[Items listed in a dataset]
------------------------------------------------------------------------

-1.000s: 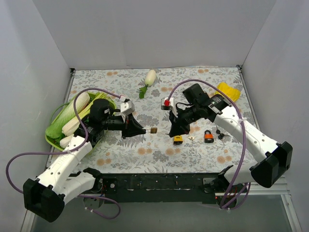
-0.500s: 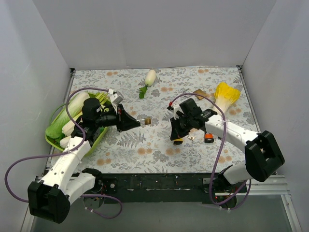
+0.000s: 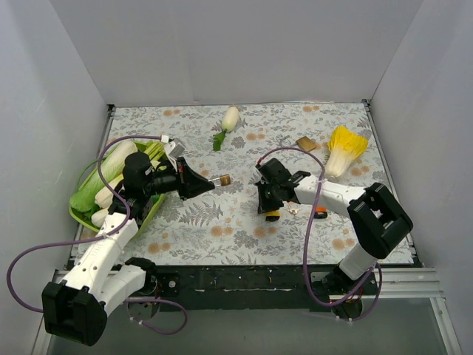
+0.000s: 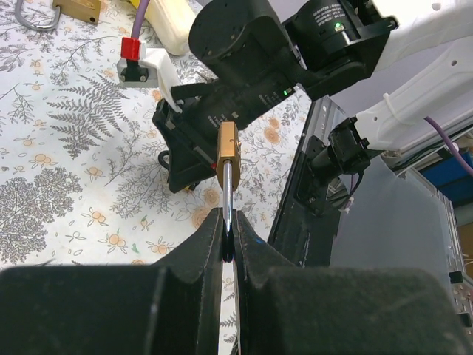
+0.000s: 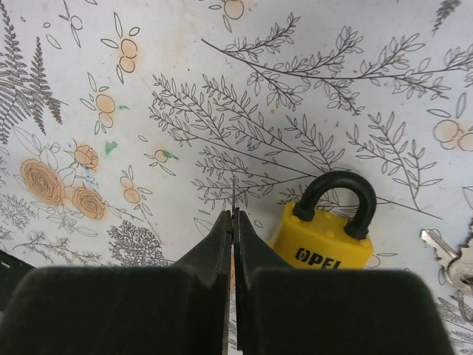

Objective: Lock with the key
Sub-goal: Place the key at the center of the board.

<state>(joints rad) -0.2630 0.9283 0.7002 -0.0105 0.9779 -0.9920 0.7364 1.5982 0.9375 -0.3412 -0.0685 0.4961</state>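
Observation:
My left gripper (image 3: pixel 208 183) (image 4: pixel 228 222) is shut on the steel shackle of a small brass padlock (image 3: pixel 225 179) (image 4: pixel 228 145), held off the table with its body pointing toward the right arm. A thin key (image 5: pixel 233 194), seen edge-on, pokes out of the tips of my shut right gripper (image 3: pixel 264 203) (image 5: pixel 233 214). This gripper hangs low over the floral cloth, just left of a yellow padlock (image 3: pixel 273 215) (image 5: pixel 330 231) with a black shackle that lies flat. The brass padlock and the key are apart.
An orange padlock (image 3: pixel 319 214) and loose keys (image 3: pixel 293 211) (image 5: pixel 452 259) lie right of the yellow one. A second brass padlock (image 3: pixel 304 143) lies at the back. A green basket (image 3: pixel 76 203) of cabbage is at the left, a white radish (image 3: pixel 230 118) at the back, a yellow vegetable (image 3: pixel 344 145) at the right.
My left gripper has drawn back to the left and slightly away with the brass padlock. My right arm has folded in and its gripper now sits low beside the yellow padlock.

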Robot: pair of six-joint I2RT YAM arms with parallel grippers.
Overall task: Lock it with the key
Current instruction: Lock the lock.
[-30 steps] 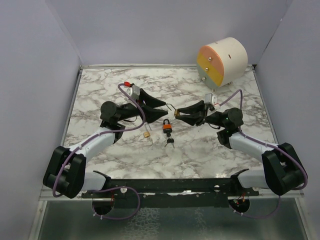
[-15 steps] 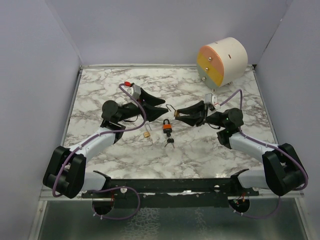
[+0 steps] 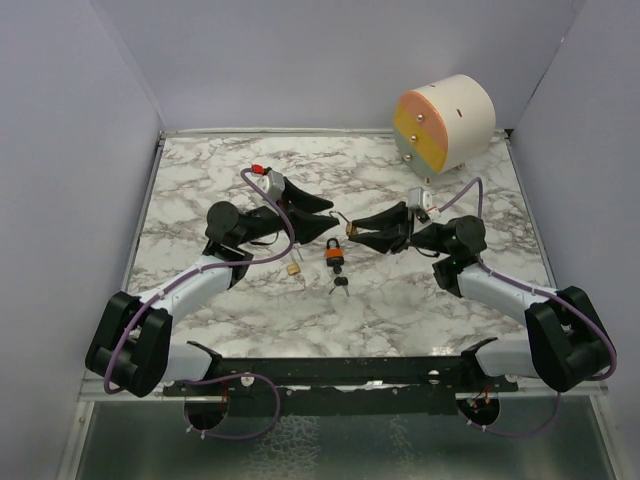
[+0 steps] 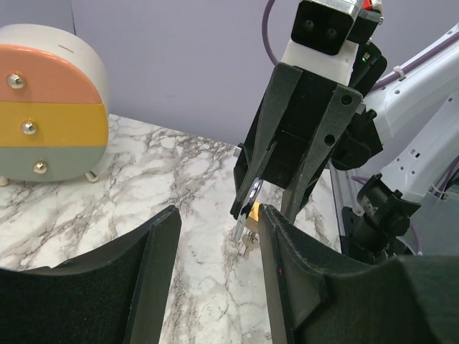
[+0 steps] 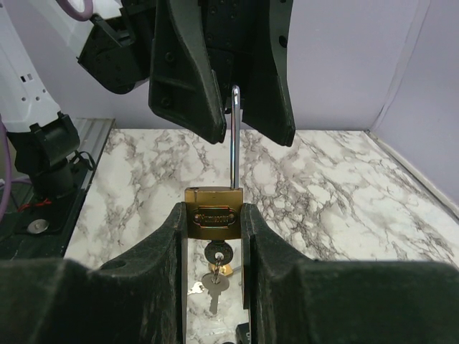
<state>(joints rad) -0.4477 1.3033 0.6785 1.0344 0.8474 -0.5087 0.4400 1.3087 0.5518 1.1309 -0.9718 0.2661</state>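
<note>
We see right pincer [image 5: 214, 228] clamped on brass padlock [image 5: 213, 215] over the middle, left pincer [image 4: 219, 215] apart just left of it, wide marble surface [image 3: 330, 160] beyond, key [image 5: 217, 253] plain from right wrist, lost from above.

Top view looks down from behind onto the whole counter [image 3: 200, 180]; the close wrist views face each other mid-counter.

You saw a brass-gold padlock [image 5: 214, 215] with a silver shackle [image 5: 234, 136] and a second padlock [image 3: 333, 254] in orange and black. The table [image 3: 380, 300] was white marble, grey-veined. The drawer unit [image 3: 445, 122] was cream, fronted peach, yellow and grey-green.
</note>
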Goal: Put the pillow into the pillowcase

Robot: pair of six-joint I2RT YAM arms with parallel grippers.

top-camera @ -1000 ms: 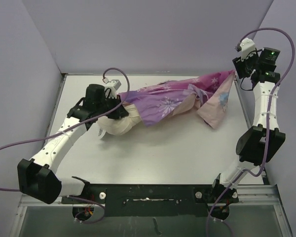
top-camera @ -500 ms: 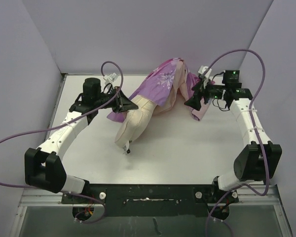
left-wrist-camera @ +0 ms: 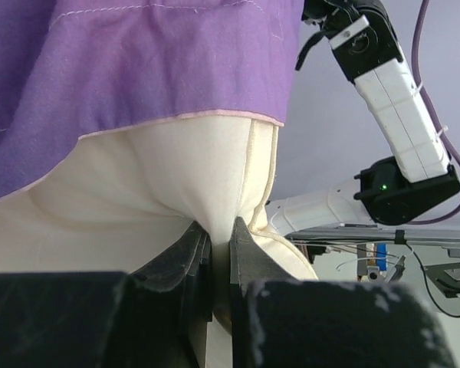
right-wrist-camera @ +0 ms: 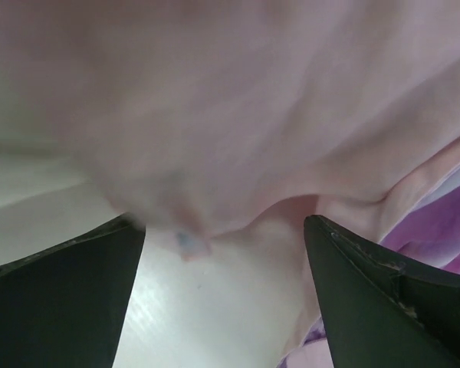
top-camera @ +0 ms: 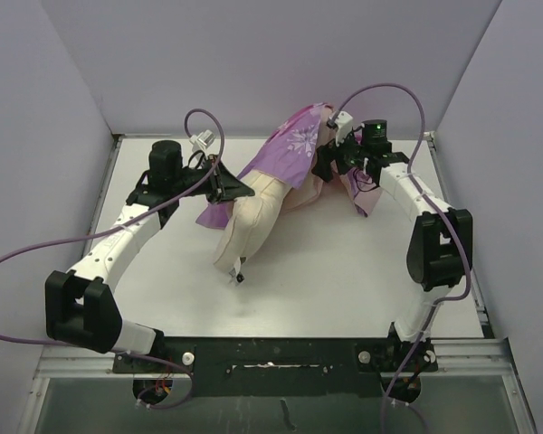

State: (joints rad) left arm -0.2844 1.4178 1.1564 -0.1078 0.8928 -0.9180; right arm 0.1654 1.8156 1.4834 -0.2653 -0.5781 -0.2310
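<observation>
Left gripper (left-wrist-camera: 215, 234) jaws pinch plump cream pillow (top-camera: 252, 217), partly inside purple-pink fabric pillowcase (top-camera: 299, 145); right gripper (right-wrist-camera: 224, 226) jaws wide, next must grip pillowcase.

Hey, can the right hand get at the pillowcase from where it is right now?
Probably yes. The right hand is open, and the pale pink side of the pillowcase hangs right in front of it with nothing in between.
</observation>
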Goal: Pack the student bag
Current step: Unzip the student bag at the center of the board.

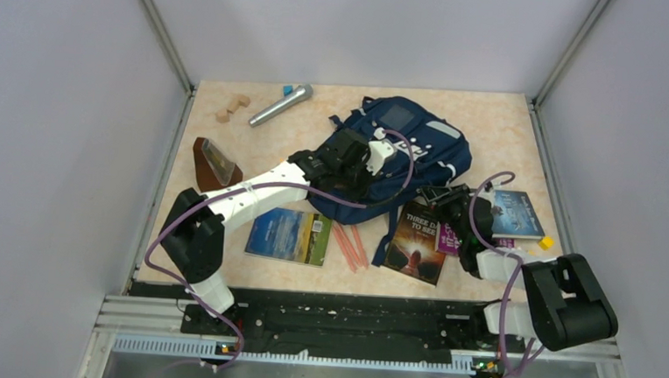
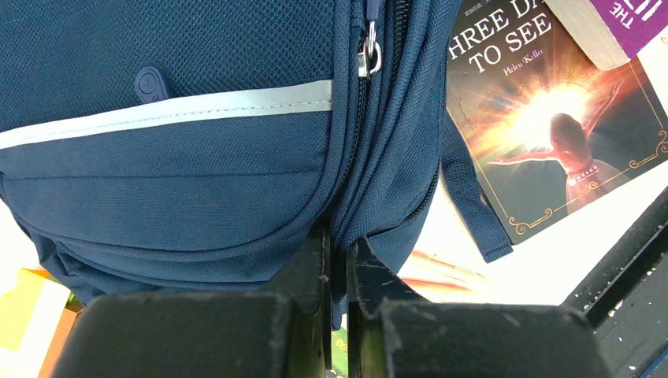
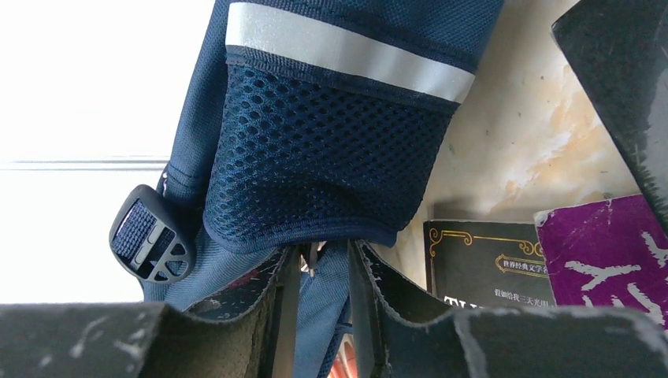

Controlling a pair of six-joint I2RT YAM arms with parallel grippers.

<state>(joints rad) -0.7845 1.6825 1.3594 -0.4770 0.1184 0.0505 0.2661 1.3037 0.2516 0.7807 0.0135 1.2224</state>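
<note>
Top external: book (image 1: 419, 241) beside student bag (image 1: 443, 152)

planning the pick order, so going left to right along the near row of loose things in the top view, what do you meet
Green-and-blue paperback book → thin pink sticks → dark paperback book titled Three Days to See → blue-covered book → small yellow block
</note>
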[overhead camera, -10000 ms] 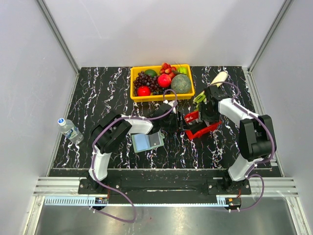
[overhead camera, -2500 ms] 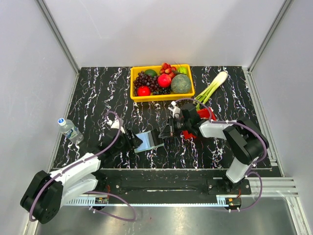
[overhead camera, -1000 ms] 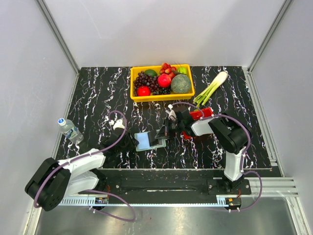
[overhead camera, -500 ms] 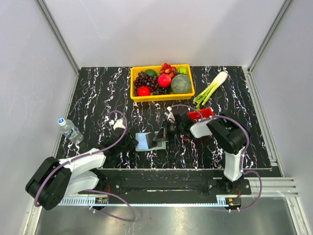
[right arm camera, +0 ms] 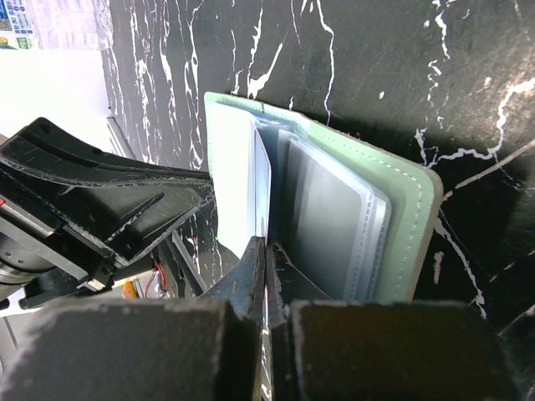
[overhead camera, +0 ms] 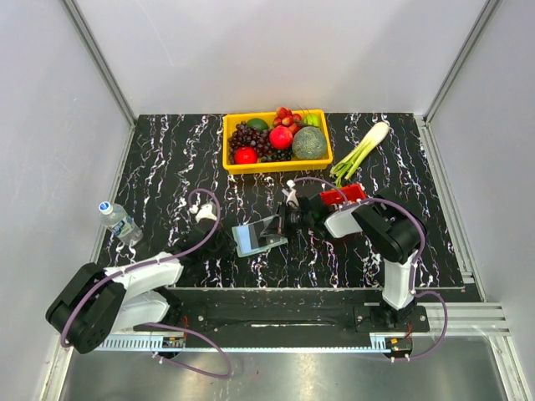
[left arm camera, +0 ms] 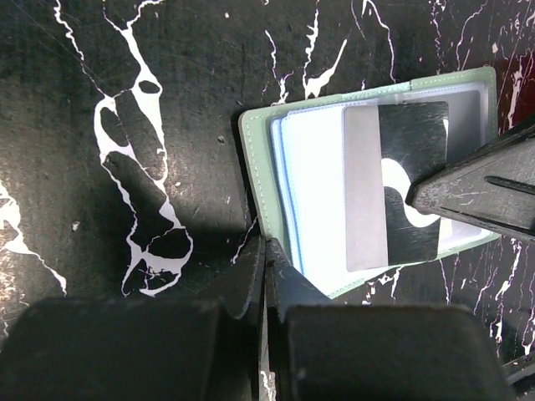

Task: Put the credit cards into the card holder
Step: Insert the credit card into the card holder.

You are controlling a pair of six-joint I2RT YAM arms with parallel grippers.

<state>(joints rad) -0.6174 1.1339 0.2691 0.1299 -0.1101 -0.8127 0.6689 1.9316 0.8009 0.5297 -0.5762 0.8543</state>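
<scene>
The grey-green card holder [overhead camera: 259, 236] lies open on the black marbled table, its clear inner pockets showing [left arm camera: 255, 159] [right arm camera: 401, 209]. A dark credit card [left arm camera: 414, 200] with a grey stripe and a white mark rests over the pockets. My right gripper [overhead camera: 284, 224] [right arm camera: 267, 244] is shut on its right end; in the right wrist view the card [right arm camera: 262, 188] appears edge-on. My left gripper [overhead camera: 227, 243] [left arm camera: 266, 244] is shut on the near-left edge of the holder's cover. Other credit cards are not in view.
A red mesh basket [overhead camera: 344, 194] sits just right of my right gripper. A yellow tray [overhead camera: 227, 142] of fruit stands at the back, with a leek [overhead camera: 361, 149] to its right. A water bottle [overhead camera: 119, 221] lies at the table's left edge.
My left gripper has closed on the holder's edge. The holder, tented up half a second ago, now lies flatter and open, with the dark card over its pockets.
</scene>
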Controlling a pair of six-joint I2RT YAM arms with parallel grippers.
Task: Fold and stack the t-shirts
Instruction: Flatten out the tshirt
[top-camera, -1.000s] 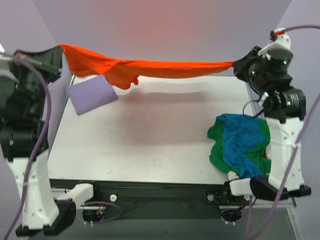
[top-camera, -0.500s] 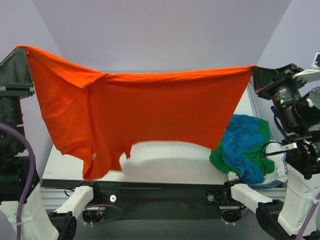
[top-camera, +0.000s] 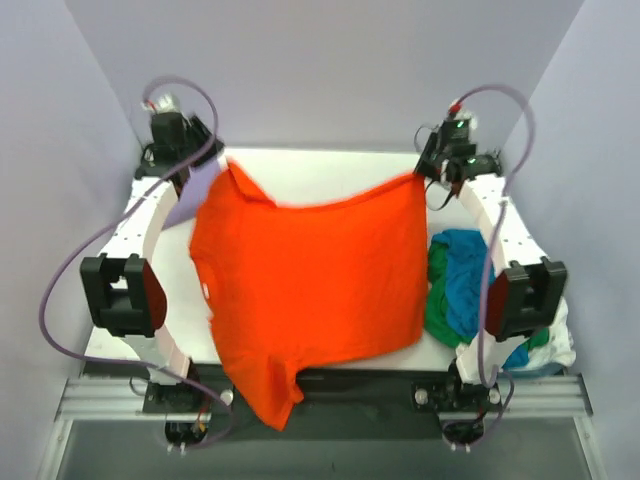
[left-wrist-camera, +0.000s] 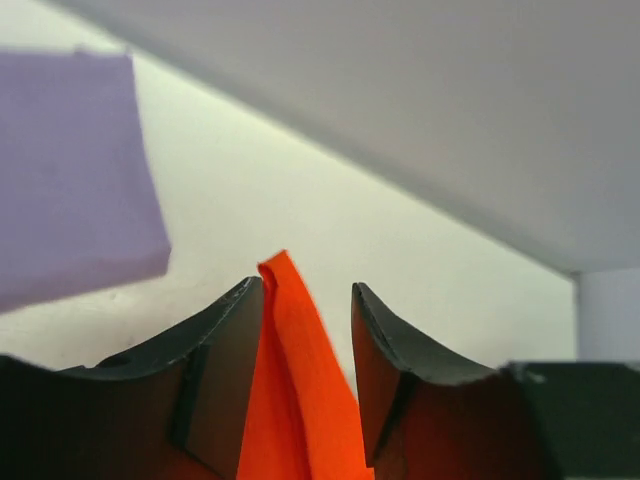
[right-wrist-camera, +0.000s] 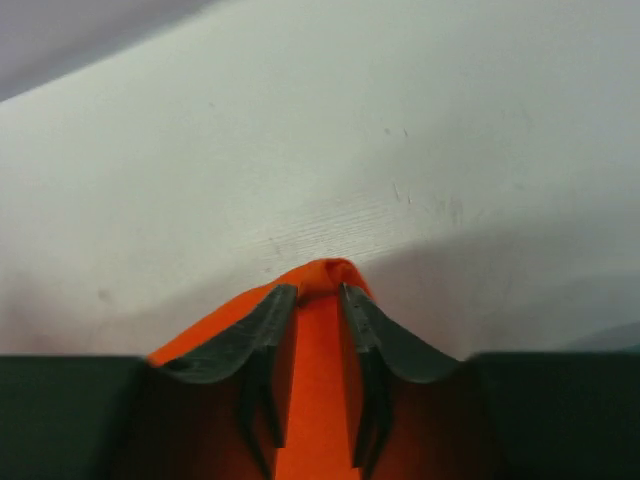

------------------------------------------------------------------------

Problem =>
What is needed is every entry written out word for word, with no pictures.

Task answer =>
-1.000s: 
-0.500s: 
+0.000s: 
+0.000s: 
+0.000s: 

Objective: Lock with the key
Sub-goal: Place the key at the center of the board.

<state>(joints rad) -0.2630 0.9283 0.7002 -0.0105 0.9779 -0.9920 0.7364 1.5982 0.9375 -0.3412 -0.0685 0.4961</state>
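Observation:
My left gripper (image 3: pixel 208 183) (image 4: pixel 228 222) is shut on the steel shackle of a small brass padlock (image 3: pixel 225 179) (image 4: pixel 228 145), held off the table with its body pointing toward the right arm. A thin key (image 5: pixel 233 194), seen edge-on, pokes out of the tips of my shut right gripper (image 3: pixel 264 203) (image 5: pixel 233 214). This gripper hangs low over the floral cloth, just left of a yellow padlock (image 3: pixel 273 215) (image 5: pixel 330 231) with a black shackle that lies flat. The brass padlock and the key are apart.
An orange padlock (image 3: pixel 319 214) and loose keys (image 3: pixel 293 211) (image 5: pixel 452 259) lie right of the yellow one. A second brass padlock (image 3: pixel 304 143) lies at the back. A green basket (image 3: pixel 76 203) of cabbage is at the left, a white radish (image 3: pixel 230 118) at the back, a yellow vegetable (image 3: pixel 344 145) at the right.
My left gripper has drawn back to the left and slightly away with the brass padlock. My right arm has folded in and its gripper now sits low beside the yellow padlock.
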
Robot: pair of six-joint I2RT YAM arms with parallel grippers.
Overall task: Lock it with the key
Current instruction: Lock the lock.
[-30 steps] 
[-15 steps] 
[+0 steps] 
[+0 steps] 
[+0 steps] 
<state>(joints rad) -0.4477 1.3033 0.6785 1.0344 0.8474 -0.5087 0.4400 1.3087 0.5518 1.1309 -0.9718 0.2661</state>
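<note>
We see right pincer [image 5: 214, 228] clamped on brass padlock [image 5: 213, 215] over the middle, left pincer [image 4: 219, 215] apart just left of it, wide marble surface [image 3: 330, 160] beyond, key [image 5: 217, 253] plain from right wrist, lost from above.

Top view looks down from behind onto the whole counter [image 3: 200, 180]; the close wrist views face each other mid-counter.

You saw a brass-gold padlock [image 5: 214, 215] with a silver shackle [image 5: 234, 136] and a second padlock [image 3: 333, 254] in orange and black. The table [image 3: 380, 300] was white marble, grey-veined. The drawer unit [image 3: 445, 122] was cream, fronted peach, yellow and grey-green.
</note>
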Goal: Put the pillow into the pillowcase

Robot: pair of six-joint I2RT YAM arms with parallel grippers.

top-camera @ -1000 ms: 
top-camera @ -500 ms: 
left-wrist-camera @ +0 ms: 
right-wrist-camera @ +0 ms: 
top-camera @ +0 ms: 

State: (joints rad) left arm -0.2844 1.4178 1.1564 -0.1078 0.8928 -0.9180; right arm 0.1654 1.8156 1.4834 -0.2653 -0.5781 -0.2310
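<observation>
Left gripper (left-wrist-camera: 215, 234) jaws pinch plump cream pillow (top-camera: 252, 217), partly inside purple-pink fabric pillowcase (top-camera: 299, 145); right gripper (right-wrist-camera: 224, 226) jaws wide, next must grip pillowcase.

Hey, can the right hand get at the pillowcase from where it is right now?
Probably yes. The right hand is open, and the pale pink side of the pillowcase hangs right in front of it with nothing in between.
</observation>
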Goal: Pack the student bag
Current step: Unzip the student bag at the center of the board.


Controlling a pair of six-joint I2RT YAM arms with parallel grippers.

<state>(joints rad) -0.7845 1.6825 1.3594 -0.4770 0.1184 0.0505 0.2661 1.3037 0.2516 0.7807 0.0135 1.2224</state>
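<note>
Top external: book (image 1: 419, 241) beside student bag (image 1: 443, 152)

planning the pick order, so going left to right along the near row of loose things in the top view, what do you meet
Green-and-blue paperback book → thin pink sticks → dark paperback book titled Three Days to See → blue-covered book → small yellow block
</note>
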[overhead camera, -10000 ms] 
[overhead camera, -2500 ms] 
[overhead camera, -1000 ms] 
[overhead camera, -500 ms] 
[right arm camera, +0 ms] 
[overhead camera, +0 ms] 
[left arm camera, +0 ms] 

Task: Put the credit cards into the card holder
Step: Insert the credit card into the card holder.

You are controlling a pair of six-joint I2RT YAM arms with parallel grippers.

<state>(joints rad) -0.6174 1.1339 0.2691 0.1299 -0.1101 -0.8127 0.6689 1.9316 0.8009 0.5297 -0.5762 0.8543</state>
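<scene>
The grey-green card holder [overhead camera: 259, 236] lies open on the black marbled table, its clear inner pockets showing [left arm camera: 255, 159] [right arm camera: 401, 209]. A dark credit card [left arm camera: 414, 200] with a grey stripe and a white mark rests over the pockets. My right gripper [overhead camera: 284, 224] [right arm camera: 267, 244] is shut on its right end; in the right wrist view the card [right arm camera: 262, 188] appears edge-on. My left gripper [overhead camera: 227, 243] [left arm camera: 266, 244] is shut on the near-left edge of the holder's cover. Other credit cards are not in view.
A red mesh basket [overhead camera: 344, 194] sits just right of my right gripper. A yellow tray [overhead camera: 227, 142] of fruit stands at the back, with a leek [overhead camera: 361, 149] to its right. A water bottle [overhead camera: 119, 221] lies at the table's left edge.
My left gripper has closed on the holder's edge. The holder, tented up half a second ago, now lies flatter and open, with the dark card over its pockets.
</scene>
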Controlling a pair of six-joint I2RT YAM arms with parallel grippers.
Task: Fold and stack the t-shirts
Instruction: Flatten out the tshirt
[top-camera, -1.000s] 
[top-camera, -0.500s] 
[top-camera, +0.000s] 
[left-wrist-camera, +0.000s] 
[right-wrist-camera, +0.000s] 

What this exercise needed has been supplied.